I even created a D+ rule for the exe, with every Access Right set to Block by default. It still failed Screenshot Test #4.
Thus I concluded that something the app is doing when first launched must allow it to later capture the screen for test #4. Since CIS was not giving any initial popups when I executed it, I set Image Execution to Paranoid, as ss1ctm mentioned. That allowed me to see that it was attempting to access every DLL running on the system, it not only went through the whole list, it tried a few of them twice, even from applications completely unrelated to system operations; it was obviously “looking” for a foot-hold. Without those it couldn’t launch or run at all.
All other tests CIS was able to intercept and block when I selected that option, even without Aggressive mode on Image Execution.
To Comodo Devs: Going back a ways, CFP v2.x had settings for DLL injection, which was massively annoying for all users… Is there some way for CIS to check for that w/o having to be “Aggressive” where we’re given an option to Block (or Allow) all DLL injection for an application (rather than having to respond to 50+ popups)? So kind of like one of the Access Rights settings…

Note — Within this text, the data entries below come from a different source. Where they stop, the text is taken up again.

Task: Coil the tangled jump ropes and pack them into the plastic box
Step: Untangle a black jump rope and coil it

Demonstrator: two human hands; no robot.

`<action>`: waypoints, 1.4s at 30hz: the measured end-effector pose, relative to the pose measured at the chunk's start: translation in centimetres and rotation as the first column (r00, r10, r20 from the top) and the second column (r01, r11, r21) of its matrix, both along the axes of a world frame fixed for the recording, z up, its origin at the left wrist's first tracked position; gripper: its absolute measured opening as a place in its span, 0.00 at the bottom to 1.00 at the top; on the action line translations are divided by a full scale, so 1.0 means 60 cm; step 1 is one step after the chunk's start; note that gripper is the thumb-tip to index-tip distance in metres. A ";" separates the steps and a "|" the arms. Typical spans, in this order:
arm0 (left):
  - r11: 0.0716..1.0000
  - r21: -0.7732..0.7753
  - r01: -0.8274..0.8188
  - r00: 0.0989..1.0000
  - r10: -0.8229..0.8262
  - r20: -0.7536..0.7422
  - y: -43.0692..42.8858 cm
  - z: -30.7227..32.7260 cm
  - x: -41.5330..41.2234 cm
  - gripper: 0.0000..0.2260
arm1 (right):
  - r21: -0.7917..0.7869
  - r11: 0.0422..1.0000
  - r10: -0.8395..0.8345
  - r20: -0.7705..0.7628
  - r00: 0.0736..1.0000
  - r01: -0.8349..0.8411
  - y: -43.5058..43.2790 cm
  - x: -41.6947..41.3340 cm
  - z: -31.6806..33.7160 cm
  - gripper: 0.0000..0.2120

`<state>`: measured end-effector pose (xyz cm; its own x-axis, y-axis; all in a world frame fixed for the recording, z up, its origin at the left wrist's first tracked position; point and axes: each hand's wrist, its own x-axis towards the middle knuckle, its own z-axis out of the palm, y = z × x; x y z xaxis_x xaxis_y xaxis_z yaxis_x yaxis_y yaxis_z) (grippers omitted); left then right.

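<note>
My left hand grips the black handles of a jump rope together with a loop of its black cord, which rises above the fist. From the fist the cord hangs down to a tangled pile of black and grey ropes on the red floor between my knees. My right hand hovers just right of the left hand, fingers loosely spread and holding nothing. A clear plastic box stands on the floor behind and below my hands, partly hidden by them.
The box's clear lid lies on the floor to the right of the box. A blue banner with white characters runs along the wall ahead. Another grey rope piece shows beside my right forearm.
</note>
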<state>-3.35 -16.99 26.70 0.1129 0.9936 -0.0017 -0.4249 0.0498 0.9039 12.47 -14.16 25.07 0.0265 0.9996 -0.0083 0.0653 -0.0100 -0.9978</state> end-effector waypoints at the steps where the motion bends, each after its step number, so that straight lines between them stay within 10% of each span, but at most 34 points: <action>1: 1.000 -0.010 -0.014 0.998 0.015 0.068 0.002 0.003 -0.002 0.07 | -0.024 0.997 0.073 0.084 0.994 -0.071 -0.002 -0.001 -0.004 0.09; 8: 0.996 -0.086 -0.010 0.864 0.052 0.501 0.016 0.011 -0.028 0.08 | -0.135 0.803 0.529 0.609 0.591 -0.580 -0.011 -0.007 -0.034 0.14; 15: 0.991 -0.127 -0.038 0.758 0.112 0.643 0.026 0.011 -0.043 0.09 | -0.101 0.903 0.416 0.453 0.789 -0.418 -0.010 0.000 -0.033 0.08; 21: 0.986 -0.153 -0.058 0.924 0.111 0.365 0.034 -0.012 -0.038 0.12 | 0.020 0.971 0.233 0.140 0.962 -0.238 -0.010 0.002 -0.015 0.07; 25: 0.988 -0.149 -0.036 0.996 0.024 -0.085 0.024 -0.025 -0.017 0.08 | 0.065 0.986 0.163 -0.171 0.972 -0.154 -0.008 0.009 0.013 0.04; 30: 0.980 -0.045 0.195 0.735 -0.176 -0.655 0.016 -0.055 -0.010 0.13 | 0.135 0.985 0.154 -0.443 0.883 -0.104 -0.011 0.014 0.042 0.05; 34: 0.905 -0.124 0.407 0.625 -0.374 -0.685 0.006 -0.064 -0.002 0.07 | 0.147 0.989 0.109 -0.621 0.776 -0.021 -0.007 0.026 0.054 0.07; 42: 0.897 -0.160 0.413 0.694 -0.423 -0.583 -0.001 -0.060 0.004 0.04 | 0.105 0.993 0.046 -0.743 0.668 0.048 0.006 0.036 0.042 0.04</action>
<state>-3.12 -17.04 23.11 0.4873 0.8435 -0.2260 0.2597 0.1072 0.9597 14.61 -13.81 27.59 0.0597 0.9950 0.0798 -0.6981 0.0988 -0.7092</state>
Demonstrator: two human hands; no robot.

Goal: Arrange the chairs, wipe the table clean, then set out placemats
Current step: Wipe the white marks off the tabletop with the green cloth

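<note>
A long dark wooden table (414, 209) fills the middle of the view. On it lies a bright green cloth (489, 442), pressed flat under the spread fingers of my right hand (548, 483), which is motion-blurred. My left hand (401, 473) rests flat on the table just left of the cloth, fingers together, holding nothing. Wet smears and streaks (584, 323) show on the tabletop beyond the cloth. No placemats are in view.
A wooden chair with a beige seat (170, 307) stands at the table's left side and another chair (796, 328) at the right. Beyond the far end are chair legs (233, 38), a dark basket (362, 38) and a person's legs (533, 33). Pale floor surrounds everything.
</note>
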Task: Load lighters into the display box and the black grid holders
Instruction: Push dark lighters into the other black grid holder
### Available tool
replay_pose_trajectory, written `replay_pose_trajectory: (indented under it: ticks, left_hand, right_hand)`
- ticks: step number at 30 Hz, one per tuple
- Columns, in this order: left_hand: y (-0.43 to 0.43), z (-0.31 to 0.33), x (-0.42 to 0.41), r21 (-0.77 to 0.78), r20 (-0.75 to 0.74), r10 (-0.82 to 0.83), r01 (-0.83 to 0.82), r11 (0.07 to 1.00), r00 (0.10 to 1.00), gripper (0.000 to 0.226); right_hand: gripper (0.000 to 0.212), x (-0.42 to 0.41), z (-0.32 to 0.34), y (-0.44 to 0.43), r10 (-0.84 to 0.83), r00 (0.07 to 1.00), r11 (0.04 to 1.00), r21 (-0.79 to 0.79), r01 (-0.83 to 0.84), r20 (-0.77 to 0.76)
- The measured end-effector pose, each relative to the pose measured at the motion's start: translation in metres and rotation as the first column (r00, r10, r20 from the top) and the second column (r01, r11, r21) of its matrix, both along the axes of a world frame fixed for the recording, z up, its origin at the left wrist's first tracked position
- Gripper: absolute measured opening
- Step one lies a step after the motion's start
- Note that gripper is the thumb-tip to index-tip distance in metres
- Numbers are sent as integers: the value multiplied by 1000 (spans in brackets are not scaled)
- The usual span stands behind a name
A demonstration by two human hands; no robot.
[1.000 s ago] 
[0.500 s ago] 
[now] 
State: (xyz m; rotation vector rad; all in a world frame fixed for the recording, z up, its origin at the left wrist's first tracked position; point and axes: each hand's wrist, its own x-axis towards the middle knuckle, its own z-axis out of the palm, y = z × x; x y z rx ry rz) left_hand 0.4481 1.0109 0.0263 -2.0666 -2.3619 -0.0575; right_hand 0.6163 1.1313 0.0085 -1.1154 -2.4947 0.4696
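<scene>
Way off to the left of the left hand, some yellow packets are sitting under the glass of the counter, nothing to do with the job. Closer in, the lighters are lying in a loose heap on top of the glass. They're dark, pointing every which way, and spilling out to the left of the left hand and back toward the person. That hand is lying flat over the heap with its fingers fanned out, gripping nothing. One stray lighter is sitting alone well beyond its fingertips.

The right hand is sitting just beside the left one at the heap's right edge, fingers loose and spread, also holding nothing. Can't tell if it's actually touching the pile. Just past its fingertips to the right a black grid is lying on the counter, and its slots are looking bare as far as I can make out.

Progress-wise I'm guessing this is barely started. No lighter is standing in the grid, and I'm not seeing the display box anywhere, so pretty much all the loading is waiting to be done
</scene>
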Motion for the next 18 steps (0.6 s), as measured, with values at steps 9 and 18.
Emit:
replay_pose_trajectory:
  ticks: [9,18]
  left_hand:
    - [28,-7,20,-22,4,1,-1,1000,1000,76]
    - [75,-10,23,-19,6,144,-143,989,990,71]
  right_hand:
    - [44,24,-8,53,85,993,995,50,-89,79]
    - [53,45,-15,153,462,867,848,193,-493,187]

Yeah, the fact that unless we got to Paranoid or Aggressive modes (or changing CIS’ default config from Internet to Proactive), it is able to launch and capture a screenshot w/o any user interaction is a little concerning. It’s obviously obtaining some privilege/access that CIS is not detecting or is seeing as benign.
Not too good. I know that CIS can be configured to stop it, but from an end-user standpoint, if OA stops it w/o any issue and CIS has to be “tuned” to do so, that’s not a plus…
Understandably there is reduced security in exchange for “user friendly” (ie, less popups). The thing that really concerns me about it is that if it’s able to launch/run at all, it’s able to capture at least one screenshot without the user being given even an opportunity to block it. To my way of thinking (however flawed that may be), reduced security for user-friendliness should still be able to stop that.
I PM’d egemen as well, and asked that he or someone from his team provide us some insight into what is going on. They’ve probably already tested this on their own…
Please give me an example of this malware via PM. Fact is, you’ll never find any real-world malware like this. But if you ever do, I’d be interested to test it haha.
Anyway, as has been said, Online Armor passes this, and therefore Comodo is losing this battle! Might be worth mentioning that OA Free fails it? Not sure if it does, but last time I checked, OA Free didn’t give much keylogger protection.